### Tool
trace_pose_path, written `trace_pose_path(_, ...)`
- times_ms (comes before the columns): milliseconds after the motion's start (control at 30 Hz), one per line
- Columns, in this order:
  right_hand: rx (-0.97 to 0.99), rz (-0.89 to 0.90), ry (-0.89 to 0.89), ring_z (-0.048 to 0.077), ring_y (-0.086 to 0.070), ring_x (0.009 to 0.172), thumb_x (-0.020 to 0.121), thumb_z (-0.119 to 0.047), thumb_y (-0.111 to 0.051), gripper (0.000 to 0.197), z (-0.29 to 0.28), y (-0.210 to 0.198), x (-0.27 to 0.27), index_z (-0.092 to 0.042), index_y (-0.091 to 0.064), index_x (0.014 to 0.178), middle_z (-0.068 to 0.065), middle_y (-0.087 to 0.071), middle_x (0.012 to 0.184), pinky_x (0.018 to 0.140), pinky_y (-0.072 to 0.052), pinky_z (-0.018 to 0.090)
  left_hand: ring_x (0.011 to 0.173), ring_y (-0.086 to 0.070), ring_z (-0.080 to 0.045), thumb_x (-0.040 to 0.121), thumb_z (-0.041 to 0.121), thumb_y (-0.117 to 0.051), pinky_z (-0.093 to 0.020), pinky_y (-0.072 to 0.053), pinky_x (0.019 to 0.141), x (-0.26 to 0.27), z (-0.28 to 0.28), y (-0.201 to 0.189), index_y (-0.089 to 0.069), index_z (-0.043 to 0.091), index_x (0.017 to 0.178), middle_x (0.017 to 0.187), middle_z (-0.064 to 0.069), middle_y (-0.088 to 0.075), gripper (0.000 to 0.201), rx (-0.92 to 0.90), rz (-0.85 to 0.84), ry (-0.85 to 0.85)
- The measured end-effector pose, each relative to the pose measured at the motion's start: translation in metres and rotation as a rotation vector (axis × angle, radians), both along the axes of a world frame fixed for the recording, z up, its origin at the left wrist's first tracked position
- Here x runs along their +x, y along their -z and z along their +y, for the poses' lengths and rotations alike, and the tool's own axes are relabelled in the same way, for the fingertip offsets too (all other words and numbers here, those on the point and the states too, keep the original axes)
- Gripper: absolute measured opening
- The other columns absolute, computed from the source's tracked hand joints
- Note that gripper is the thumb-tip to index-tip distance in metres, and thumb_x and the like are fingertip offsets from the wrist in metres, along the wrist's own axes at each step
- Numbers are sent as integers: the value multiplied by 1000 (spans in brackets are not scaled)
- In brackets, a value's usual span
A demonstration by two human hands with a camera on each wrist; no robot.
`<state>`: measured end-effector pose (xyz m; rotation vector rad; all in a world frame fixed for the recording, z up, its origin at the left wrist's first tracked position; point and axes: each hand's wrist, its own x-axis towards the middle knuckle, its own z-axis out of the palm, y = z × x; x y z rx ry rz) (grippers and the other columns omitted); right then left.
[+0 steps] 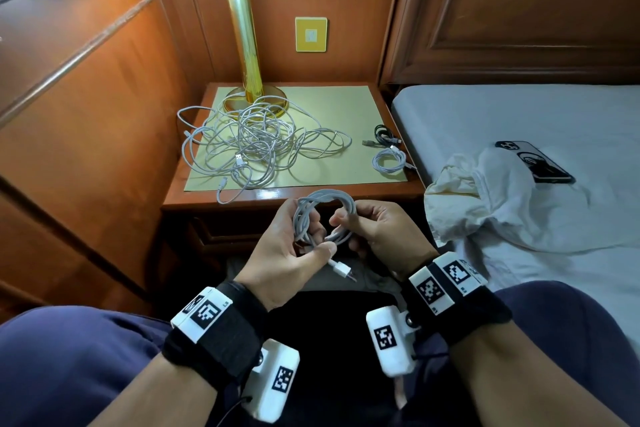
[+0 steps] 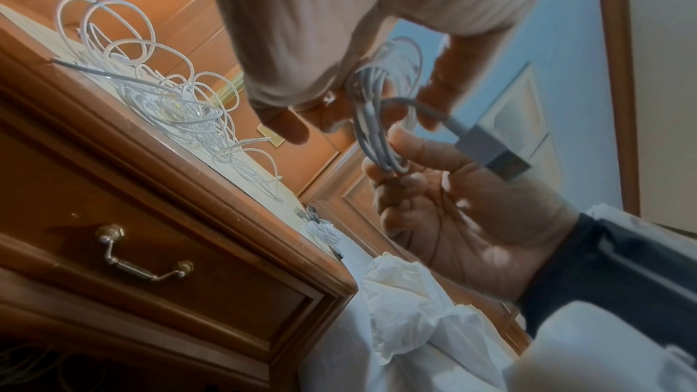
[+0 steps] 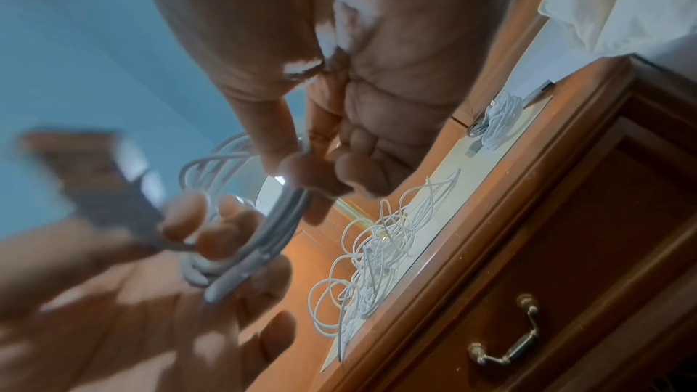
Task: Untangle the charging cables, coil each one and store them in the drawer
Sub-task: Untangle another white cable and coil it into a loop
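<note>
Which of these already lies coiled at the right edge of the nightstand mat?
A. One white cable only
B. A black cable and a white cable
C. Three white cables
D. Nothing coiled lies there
B: the head view shows a coiled black cable with a coiled white cable just in front of it on the nightstand, apart from the tangled pile.

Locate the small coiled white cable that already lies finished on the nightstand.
In the head view, the small white coil lies at the nightstand's right edge, just in front of the black coil, near the bed.
</note>
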<state>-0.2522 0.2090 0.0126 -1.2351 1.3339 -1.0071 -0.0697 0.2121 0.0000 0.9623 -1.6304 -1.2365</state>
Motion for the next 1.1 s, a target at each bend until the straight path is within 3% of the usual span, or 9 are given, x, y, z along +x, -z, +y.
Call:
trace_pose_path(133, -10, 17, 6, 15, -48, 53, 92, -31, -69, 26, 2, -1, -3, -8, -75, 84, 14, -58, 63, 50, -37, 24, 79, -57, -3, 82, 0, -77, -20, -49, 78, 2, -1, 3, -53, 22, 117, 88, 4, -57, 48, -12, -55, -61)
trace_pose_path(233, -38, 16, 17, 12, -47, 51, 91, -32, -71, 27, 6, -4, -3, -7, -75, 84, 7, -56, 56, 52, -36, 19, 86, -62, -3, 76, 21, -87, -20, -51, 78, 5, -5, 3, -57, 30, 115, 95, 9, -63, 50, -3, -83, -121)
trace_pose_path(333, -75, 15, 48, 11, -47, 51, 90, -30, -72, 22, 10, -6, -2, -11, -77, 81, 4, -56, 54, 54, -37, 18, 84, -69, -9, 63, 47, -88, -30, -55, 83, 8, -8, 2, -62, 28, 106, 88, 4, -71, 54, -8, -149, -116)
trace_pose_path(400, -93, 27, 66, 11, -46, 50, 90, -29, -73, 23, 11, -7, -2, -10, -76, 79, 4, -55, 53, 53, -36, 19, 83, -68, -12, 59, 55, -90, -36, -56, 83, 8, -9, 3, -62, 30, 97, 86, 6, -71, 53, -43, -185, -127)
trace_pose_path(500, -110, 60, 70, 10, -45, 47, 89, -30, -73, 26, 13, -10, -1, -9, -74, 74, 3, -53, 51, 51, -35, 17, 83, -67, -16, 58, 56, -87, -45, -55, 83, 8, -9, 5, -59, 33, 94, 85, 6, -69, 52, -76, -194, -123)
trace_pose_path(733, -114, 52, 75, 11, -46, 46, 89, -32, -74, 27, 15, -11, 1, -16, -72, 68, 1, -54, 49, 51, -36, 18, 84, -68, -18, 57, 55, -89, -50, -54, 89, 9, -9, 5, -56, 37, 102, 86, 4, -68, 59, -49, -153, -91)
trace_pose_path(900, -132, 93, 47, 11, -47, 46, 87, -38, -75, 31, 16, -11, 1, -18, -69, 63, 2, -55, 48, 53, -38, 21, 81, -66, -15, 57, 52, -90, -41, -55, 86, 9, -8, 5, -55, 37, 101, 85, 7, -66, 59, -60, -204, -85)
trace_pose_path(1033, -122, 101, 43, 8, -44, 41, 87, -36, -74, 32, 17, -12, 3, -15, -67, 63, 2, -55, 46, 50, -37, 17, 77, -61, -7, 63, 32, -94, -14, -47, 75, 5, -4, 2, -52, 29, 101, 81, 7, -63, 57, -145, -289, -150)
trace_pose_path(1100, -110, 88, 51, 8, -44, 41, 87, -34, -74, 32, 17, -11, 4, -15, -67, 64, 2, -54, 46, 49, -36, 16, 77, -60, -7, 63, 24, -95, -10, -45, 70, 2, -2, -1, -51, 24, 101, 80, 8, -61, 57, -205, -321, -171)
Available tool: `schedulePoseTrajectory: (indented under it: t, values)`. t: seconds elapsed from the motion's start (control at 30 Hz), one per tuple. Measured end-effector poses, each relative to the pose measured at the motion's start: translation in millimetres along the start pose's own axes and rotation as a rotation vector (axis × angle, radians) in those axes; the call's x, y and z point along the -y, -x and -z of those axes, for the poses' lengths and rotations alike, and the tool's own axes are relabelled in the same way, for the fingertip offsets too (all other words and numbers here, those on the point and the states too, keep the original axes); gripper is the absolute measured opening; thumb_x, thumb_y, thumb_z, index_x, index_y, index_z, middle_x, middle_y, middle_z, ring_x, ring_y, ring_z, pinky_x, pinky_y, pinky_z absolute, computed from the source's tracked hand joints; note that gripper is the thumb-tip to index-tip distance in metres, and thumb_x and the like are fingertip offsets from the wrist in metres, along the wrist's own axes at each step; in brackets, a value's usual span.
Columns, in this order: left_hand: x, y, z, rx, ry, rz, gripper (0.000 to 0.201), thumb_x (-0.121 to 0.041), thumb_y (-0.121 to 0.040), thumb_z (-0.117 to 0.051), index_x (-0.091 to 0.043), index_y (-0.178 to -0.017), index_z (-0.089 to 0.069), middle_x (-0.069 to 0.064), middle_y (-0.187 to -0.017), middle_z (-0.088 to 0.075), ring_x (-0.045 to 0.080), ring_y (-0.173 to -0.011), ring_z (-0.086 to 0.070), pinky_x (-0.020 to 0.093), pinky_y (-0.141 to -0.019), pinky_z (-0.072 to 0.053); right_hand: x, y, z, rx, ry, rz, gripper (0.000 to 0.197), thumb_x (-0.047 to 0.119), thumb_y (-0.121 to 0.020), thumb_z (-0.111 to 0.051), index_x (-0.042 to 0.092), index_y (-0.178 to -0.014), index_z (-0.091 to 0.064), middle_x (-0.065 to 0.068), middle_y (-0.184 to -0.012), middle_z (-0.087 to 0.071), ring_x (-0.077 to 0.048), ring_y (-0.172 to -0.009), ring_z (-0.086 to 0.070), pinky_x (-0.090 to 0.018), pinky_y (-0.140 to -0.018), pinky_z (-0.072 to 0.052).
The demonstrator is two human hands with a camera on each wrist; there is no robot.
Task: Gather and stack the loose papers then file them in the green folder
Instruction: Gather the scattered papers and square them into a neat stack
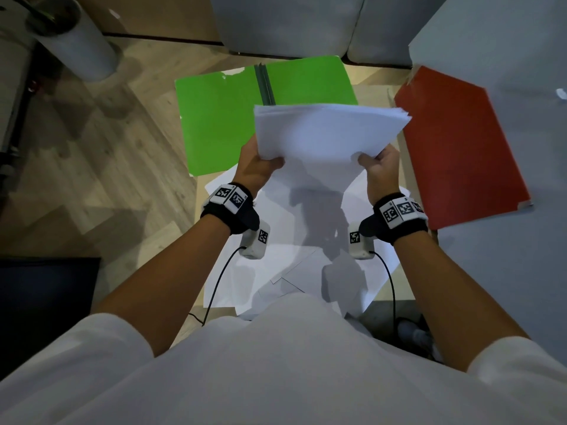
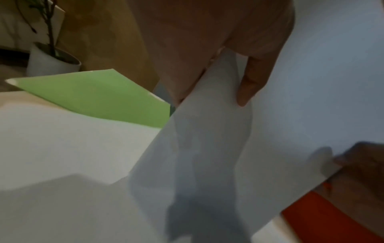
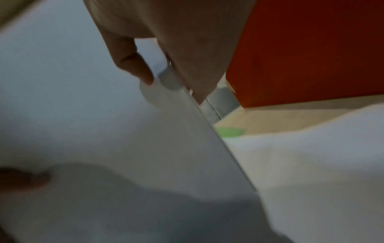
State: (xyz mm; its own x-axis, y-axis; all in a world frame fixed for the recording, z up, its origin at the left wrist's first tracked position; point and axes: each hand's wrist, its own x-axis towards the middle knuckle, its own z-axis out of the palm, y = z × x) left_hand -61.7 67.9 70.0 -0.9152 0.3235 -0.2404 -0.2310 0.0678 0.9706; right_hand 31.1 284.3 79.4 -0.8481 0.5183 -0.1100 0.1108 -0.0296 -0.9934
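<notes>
Overhead, a pale wooden worktop stands on wood-plank flooring, sofa beyond. Left hand and right hand pinch a white paper stack above the opened green folder; loose sheets lie beneath.

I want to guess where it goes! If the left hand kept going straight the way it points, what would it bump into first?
Probably the open green folder. The left hand, gripping the paper stack, points forward over it, though it is raised, so depth is uncertain.
</notes>
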Motion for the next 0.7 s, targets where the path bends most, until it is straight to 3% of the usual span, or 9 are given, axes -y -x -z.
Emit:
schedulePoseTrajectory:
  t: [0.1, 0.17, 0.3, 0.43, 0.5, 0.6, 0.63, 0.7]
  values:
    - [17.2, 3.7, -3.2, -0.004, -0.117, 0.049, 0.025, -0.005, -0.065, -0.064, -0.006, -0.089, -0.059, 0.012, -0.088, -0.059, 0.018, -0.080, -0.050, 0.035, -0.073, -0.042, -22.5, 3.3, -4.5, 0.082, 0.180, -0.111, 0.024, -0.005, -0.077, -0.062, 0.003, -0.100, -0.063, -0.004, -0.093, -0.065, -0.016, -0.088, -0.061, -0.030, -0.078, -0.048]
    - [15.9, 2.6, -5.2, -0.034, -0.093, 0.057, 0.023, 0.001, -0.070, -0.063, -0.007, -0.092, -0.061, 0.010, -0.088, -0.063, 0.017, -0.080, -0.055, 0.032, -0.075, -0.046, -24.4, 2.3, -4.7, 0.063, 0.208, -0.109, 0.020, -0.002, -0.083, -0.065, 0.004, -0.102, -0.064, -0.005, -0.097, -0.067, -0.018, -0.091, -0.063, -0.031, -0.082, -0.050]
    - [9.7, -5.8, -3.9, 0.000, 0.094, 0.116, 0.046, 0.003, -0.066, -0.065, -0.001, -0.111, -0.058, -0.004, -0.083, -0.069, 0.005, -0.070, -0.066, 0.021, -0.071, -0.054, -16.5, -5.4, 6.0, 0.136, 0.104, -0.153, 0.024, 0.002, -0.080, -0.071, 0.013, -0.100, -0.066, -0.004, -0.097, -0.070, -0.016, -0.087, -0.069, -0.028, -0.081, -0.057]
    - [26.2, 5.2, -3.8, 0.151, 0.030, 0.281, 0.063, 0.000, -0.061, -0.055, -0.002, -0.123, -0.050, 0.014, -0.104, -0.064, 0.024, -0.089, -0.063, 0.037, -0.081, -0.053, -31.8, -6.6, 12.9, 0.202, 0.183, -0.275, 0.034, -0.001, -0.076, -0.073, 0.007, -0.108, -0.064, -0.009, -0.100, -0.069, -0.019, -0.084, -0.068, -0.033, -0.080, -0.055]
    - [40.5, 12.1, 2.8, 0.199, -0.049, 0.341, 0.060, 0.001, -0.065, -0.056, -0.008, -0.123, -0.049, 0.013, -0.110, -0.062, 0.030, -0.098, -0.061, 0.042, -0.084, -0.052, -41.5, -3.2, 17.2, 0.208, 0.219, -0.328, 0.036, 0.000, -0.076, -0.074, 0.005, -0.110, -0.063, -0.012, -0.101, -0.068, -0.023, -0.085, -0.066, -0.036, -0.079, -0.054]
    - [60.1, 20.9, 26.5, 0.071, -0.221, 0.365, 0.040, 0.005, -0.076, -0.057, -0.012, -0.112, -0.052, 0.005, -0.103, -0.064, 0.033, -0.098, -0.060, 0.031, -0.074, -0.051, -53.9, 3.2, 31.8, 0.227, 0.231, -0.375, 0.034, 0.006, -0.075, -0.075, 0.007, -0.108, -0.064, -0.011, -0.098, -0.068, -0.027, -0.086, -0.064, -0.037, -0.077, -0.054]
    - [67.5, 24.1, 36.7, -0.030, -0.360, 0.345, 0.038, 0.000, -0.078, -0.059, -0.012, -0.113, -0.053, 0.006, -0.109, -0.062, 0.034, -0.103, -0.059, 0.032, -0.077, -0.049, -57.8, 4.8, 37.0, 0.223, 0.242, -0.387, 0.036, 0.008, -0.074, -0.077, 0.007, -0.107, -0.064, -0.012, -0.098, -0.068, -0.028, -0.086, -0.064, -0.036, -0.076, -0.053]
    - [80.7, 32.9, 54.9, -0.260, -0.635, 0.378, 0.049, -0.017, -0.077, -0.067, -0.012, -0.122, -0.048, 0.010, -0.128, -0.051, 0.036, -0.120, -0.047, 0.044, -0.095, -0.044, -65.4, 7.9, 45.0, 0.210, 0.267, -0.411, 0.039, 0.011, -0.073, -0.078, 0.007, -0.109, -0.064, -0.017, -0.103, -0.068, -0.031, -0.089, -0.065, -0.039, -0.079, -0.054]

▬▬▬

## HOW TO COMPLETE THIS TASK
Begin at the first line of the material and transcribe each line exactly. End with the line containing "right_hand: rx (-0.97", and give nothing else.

## WRITTEN RESPONSE
### Tool
trace_pose_path, written `trace_pose_path(_, ...)`
- times_ms (comes before the columns): milliseconds after the motion's start (control at 30 Hz), one per line
- Columns, in this order:
  right_hand: rx (-0.97 to 0.99), rz (-0.89 to 0.90), ry (-0.89 to 0.89), ring_z (-0.048 to 0.077), ring_y (-0.086 to 0.070), ring_x (0.009 to 0.172), thumb_x (-0.020 to 0.121), thumb_z (-0.119 to 0.047), thumb_y (-0.111 to 0.051), gripper (0.000 to 0.197), z (-0.29 to 0.28), y (-0.210 to 0.198), x (-0.27 to 0.27), index_z (-0.092 to 0.042), index_y (-0.091 to 0.064), index_x (0.014 to 0.178), middle_z (-0.068 to 0.065), middle_y (-0.087 to 0.071), middle_x (0.012 to 0.184), pinky_x (0.018 to 0.140), pinky_y (-0.072 to 0.052), pinky_z (-0.018 to 0.090)

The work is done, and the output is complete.